View Single Post
  #9  
Old April 27th 20, 08:31 PM posted to comp.sys.ibm.pc.hardware.storage
VanguardLH[_2_]
external usenet poster
 
Posts: 1,453
Default What is "AC" with old hard disk?

Yousuf Khan wrote:

On 4/25/2020 6:15 PM, Martin Leese wrote:
Hi,

I am transferring an old hard disk (20 Gbyte
Maxtor D740X) from an old PC to a newer one
(Dell Dimension 3000).* On the old machine
the disk was the boot drive, and so was
configured as the Master device. On the newer
machine it will be a Slave device.

I have the "Jumper, CHS, and Install Guide"
for the drive, but there are two Slave
jumper settings.* These are called "Slave"
and "Slave with AC", but nowhere does the
document explain was "AC" actually is.
(There is also "Master with AC" and "Cable
Select with AC".)* What is "AC"?

I can't Google at the moment because my old
PC does not have the required encryption
protocols.* This is why I am trying to
upgrade.


I guess so far there's been no explanation of what the "AC" means yet.
My guess is that it probably stands for "Address Control" or something,
which might be a way of getting an older BIOS to understand a newer
drive. I think around this time most drives used the older CHS
(Cylinder, Head, Sector) formatting system, and to get bigger the new
generation had to switch to the newer LBA (Logical Block Address)
system. Address Control might indicate to the BIOS whether to use the
CHS system or the LBA system. Later generation BIOSes could figure this
stuff out on their own.


Even for BIOSes that supported LBA, they were and still are limited to
the number of addressing bits. At one time, 22 bits was thought
sufficient for IDE/ATA drives. Then 28 bits. Now it's up to 48 bits.
If that isn't enough for the partition size, up the entity size
(sectors).
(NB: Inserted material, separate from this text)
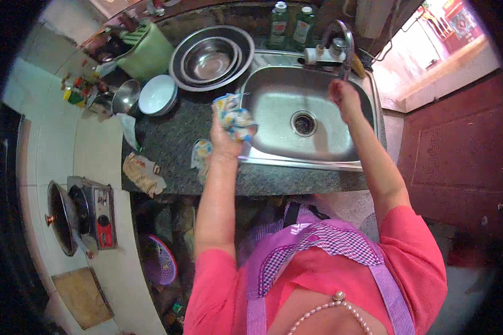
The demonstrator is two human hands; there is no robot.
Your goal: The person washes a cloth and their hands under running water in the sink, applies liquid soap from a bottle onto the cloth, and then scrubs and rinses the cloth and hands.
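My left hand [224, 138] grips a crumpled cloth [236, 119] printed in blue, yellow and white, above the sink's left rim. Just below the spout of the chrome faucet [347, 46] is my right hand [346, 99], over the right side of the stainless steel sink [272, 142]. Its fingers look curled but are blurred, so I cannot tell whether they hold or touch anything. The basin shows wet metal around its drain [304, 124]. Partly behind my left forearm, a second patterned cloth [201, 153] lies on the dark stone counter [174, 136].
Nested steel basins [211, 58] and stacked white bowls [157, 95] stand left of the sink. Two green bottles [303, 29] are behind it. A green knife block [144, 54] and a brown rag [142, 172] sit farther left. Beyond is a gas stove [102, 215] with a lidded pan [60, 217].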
Hard disks have implemented LBA (Int13 extensions) since
1996 rather than rely on a CHS translation scheme in the BIOS.

https://en.wikipedia.org/wiki/Logica...dressing#LBA48
"The current 48-bit LBA scheme was introduced in 2003 with the ATA-6
standard,[4] raising the addressing limit to 248 × 512 bytes, which is
exactly 128 PiB or approximately 144.1PB."
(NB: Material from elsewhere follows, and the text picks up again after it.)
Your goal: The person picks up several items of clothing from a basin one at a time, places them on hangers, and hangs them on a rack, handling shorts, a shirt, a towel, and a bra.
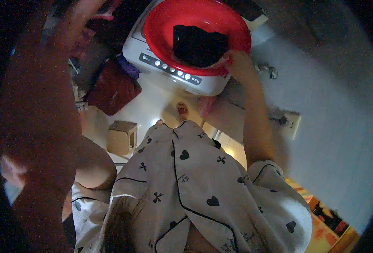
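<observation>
A red plastic basin (161,19) rests on top of a white washing machine (131,53), at the upper middle. Dark cloth (199,46) lies inside the basin. At the basin's near right rim, my right hand (235,63) grips the edge, its fingers partly hidden. My left arm is a dark blur very close to the camera along the left side, and its hand cannot be made out. Below the basin's near rim, the machine's control panel with round buttons (172,69) shows.
Dark red cloth (113,91) and purple cloth (129,66) are left of the machine. A beige stool (121,137) stands on the floor. Along the pale right wall are a metal tap (272,72) and a socket (292,125) with a plug in it.
</observation>
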Action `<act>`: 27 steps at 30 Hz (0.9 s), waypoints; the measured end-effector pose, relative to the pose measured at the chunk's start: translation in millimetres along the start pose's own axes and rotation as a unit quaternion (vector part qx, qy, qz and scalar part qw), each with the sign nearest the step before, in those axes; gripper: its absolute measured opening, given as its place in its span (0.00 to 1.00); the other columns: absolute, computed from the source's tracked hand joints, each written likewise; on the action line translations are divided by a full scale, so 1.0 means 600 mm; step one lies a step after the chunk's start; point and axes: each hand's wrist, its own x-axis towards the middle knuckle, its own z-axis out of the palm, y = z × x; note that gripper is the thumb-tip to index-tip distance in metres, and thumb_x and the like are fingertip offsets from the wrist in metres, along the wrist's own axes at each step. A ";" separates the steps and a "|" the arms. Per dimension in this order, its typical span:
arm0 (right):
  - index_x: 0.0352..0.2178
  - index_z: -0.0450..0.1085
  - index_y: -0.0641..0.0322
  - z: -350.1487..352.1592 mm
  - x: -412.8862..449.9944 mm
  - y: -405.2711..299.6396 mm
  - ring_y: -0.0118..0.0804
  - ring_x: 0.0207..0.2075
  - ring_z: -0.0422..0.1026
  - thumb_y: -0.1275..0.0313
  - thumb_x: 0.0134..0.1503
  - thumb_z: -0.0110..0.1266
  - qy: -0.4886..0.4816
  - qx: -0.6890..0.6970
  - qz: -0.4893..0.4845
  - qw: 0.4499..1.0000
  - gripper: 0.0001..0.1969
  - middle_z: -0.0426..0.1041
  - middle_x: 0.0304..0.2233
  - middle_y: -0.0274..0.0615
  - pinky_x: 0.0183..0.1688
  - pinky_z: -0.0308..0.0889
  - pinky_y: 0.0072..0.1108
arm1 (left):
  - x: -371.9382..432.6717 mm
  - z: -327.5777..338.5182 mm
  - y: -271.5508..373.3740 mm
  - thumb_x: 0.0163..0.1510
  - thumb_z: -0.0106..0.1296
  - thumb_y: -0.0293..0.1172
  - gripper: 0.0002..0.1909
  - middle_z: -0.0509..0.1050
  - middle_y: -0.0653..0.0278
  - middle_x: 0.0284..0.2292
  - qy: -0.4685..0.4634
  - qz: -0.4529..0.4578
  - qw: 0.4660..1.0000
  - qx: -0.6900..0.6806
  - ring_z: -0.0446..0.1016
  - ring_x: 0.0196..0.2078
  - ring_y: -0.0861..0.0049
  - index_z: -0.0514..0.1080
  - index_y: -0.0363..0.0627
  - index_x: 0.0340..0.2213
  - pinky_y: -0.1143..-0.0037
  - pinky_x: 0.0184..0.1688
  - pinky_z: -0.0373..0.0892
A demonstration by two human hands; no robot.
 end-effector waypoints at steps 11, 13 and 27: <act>0.29 0.68 0.59 0.059 0.086 0.081 0.50 0.37 0.69 0.70 0.41 0.51 -0.139 -0.180 0.001 0.974 0.11 0.71 0.32 0.49 0.38 0.65 0.36 | 0.009 0.025 -0.043 0.50 0.45 0.28 0.22 0.62 0.52 0.46 0.057 -0.027 0.997 0.051 0.64 0.47 0.66 0.57 0.37 0.48 0.71 0.50 0.61; 0.29 0.67 0.59 0.070 0.108 0.085 0.49 0.36 0.70 0.69 0.39 0.54 -0.171 -0.124 0.040 0.977 0.12 0.71 0.32 0.49 0.38 0.65 0.35 | 0.006 0.033 -0.031 0.51 0.45 0.28 0.22 0.62 0.51 0.46 0.067 -0.026 0.995 0.068 0.64 0.47 0.66 0.57 0.38 0.48 0.71 0.50 0.61; 0.31 0.64 0.59 -0.077 0.125 -0.035 0.27 0.30 0.65 0.68 0.48 0.45 0.003 0.329 0.018 0.944 0.09 0.66 0.27 0.33 0.33 0.60 0.20 | -0.023 0.028 0.002 0.52 0.43 0.30 0.23 0.61 0.51 0.47 0.112 -0.015 0.988 0.102 0.64 0.47 0.64 0.56 0.38 0.49 0.71 0.50 0.62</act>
One day, partitions will get bigger than that, and we'll need more or
different specs to address those super-sized drives. Or come up with an
entirely different addressing scheme.

The Maxtor D470X was introduced back around 1996 as part of their
redesigned DiamondMax family line using TI DSP-based architecture. That
was well back in the era when there were BIOSes with and without LBA, so
lots of drives had to cover old and new PCs at that time to maintain
their revenue. The OP wants to put that old Maxtor HDD into a Dell
Dimension 3000 the latter of which was introduced in 2004 (we don't know
what box that drive was in before). That PC will have LBA support. The
AC (aka CLJ) jumper is not needed on that old drive, because it isn't
going into a pre-millenial PC. The jumper wasn't needed in his old PC.
It won't be needed in his new[er] PC.